Наконец она не выдержала, подскочила и выбежала из флигеля ему навстречу.
— Мистер Пайк, — промолвила она, приблизившись к нему и протягивая руку.
— Вы, верно, мисс Уиттакер! — ответил он, приветливо улыбнулся и пожал ей руку. — Глазам своим не верю! Скажите, мисс Уиттакер, что за безумный гений постарался и разбил этот сад в соответствии со строгими геометрическими канонами Евклида?
— Это была идея моей матушки, сэр. Увы, ее много лет как нет в живых, иначе ей было бы очень приятно узнать, что вы угадали ее замысел.
— А кто бы не угадал? Это же золотое сечение! Здесь двойные квадраты, каждый из которых содержит сетку из квадратов, а дорожка, разделяющая всю конструкцию надвое, образует два египетских треугольника с соотношением сторон 3:4:5, заключающих в себе меньшие треугольники. Как же это приятно! Поразительно, что кто-то взял на себя труд воплотить этот замысел, причем в таком потрясающем масштабе! Да и самшиты безупречны. Они, видимо, играют роль знаков равенства между двумя частями уравнения. Ваша матушка, должно быть, была само очарование.
— Очарование… — Альма задумалась, возможно ли применить это определение к Беатрикс. — Что ж, моя мать, несомненно, была наделена умом, действующим с поистине очаровательной точностью.
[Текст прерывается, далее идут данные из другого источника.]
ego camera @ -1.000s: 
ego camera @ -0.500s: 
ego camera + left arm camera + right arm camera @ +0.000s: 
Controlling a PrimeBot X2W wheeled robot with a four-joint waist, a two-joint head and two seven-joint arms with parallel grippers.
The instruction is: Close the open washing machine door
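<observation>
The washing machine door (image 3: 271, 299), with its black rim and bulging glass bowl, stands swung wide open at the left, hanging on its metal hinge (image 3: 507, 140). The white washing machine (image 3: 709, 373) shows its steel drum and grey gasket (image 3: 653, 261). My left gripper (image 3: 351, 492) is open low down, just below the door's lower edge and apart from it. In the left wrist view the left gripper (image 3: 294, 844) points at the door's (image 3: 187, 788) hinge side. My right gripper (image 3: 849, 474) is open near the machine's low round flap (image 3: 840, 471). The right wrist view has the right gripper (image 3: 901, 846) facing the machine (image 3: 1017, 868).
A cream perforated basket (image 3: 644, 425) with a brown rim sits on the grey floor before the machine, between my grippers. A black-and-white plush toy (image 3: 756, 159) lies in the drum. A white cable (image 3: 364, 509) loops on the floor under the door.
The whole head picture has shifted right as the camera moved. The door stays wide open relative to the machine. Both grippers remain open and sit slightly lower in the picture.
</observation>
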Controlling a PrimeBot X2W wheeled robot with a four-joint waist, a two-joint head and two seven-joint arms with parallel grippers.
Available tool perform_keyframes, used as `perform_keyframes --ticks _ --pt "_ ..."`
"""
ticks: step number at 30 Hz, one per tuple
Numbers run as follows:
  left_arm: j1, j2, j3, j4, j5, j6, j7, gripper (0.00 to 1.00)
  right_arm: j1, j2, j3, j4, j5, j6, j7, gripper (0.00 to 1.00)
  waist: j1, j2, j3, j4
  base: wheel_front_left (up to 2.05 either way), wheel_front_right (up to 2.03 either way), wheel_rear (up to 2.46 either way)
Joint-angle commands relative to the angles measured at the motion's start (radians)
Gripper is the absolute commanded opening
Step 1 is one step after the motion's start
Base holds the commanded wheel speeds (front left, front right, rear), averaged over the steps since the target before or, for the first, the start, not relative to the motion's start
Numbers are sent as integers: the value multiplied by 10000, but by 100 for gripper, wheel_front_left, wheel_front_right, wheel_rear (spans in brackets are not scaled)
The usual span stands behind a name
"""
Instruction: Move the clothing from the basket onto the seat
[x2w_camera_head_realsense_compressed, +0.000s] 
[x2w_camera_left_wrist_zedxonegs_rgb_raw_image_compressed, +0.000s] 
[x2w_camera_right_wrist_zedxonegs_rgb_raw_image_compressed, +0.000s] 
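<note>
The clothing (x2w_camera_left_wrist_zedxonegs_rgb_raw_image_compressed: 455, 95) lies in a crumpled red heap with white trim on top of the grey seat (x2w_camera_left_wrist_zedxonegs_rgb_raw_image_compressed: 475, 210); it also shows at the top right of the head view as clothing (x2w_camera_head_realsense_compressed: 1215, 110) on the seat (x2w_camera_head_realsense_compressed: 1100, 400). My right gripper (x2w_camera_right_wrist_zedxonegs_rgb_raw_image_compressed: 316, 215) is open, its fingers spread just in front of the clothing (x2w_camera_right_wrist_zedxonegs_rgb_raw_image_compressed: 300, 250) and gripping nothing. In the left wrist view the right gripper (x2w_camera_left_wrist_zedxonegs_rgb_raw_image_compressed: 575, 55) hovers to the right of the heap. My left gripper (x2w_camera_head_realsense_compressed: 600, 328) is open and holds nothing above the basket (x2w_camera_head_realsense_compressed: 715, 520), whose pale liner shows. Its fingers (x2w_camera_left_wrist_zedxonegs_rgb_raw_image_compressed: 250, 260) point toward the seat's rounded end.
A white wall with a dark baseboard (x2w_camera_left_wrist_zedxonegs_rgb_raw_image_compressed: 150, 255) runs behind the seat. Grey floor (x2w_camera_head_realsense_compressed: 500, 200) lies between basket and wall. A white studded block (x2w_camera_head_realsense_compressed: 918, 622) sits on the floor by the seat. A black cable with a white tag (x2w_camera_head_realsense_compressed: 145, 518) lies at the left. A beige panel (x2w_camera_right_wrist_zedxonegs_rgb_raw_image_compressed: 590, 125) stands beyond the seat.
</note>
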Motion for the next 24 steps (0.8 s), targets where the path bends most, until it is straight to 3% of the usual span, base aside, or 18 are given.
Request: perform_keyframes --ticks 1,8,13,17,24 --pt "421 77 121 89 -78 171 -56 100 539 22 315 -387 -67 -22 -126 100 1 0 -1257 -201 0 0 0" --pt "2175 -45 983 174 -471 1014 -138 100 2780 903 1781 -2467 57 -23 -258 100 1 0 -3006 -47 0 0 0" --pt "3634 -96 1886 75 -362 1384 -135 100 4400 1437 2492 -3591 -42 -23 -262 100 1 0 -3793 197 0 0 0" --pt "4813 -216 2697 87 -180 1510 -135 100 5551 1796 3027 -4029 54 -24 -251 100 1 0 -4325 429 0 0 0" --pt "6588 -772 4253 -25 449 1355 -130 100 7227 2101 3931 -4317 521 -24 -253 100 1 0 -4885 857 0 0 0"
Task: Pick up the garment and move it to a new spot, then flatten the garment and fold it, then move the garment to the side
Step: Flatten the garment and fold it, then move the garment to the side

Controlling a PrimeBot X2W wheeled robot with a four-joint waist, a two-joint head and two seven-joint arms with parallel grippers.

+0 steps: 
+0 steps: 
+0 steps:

— Как замечательно, — проговорил он.
Кажется, дом он так до сих пор и не заметил.
— Искренне рада нашему знакомству, мистер Пайк, — сказала Альма.
— Как и я, мисс Уиттакер. Ваше письмо было образцом великодушия. Должен отметить, что путешествие в частной карете — первое за мою долгую жизнь — также оказалось приятным. Я так привык ездить в тесном соседстве с визжащими детьми, несчастными животными и громогласными мужчинами, курящими толстые сигары, что не знал, чем себя занять, когда мне предоставили столько часов одиночества и покоя.
— И чем же вы в итоге занимались? — улыбнулась Альма, выслушав его восторженный рассказ.
— Подружился с мирным видом за окном.